Balancing risks and rewards
Bebo said stem cell tourism occurs because “people with MS don’t have the time to wait for the rigorous and thorough process to occur.”
He said he worries people may pursue HSCT without fully understanding the benefits and risks.
He notes that patients spend a lot of money on a treatment with no proven effectiveness. There are pain, time, and financial consequences.
“Everyone has their own tolerance for risks and benefits,” said Bebo.
He suggests people with MS look at all other interventions before taking an experimental approach.
“Consider incorporating lifestyle changes. Stopping smoking, eating a healthy diet, and exercise are all suggestions to help reduce possibility of disease progression,” he said.
“Striving to participate in a rigorous trial is a smart way to go,” added Bebo. “The NMSS provides funding and resources based on rigorous, well-controlled research. We make recommendations based on solid research.”

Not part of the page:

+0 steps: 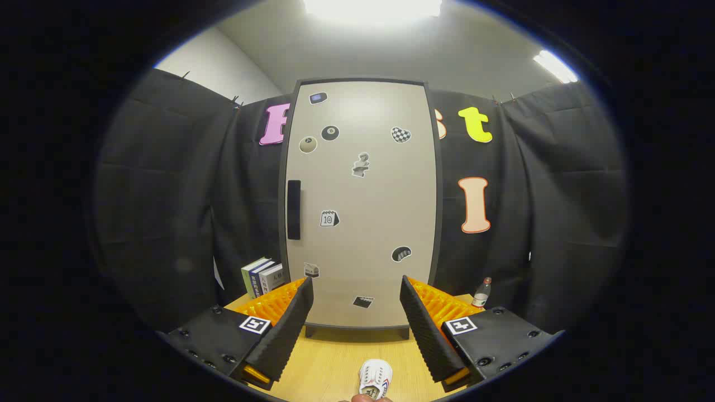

The NMSS is currently supporting 12 stem cell research projects.
The organization has supported 68 stem cell studies over the past 10 years. In addition, they collaborated with more than 70 experts to create guidelines for speeding research on stem cells.
The Tisch Multiple Sclerosis Research Center of New York is currently recruiting for an FDA-approved stem cell trial, but applicants must be part of International Multiple Sclerosis Management Practice.
“Our goal is for the trial to lead to an FDA-approved treatment for MS and one day become available to people with MS from centers all over the world,” Beth Levine, RN, clinical trials manager for Tisch, told Healthline.
“We’re hopeful that the encouraging results from our phase I stem cell clinical trial indicate the possibility of a stem cell therapy in the future, to reverse the damage caused by MS in people with established disability,” she added.
Not all trials are the same
The site ClinicalTrials.gov offers a list of clinical trials, both private and publicly funded. Not all the trials located on this site are FDA-approved.
Some are used to recruit participants for unapproved trials.
FDA Commissioner Scott Gottlieb has labeled these types of trials as “bad actors.”
“[The] FDA looks at stem cell research differently,” said Paul S. Knoepfler, a professor in the Department of Cell Biology and Human Anatomy at University of California, Davis.
His recent research reported that the FDA cracked down on two unapproved clinics, filing suit in May against California Stem Cell Treatment Center and U.S. Stem Cell, Inc.
The FDA has also issued two warning letters during Gottlieb’s term.
“By comparison, for example, in 2018, the FDA seemed to have issued 40 warning letters, primarily to e-cigarette makers,” Knoepfler told Healthline.
The FDA then created a process called Regenerative Medicine Advanced Therapy to speed up the testing of a large number of therapies.
The result of a quicker review process and little authority could lead to new risks as the FDA promotes weaker trials with less supporting data.
“Unapproved procedures take away from legitimate research,” Knoepfler said.
Knoepfler, a stem cell biologist and cancer survivor, offers a guide to better understanding the experimental HSCT treatment on his blog, TheNiche.
“I realize there’s desperate need to understand why someone would roll the dice,” Knoepfler said. “But it’s to everyone’s benefit to understand risks with the benefits. Timely reporting during a trial is essential.”
In November 2017, Dr. Richard Burt at the Northwestern University Feinberg School of Medicine, was issued a warning from the FDA for numerous violations.
FDA officials said two of the four deaths that occurred during one of Burt’s HSCT trials were not reported in a timely manner. Corrective actions were by taken by Burt within a month, according to a close out letter from FDA.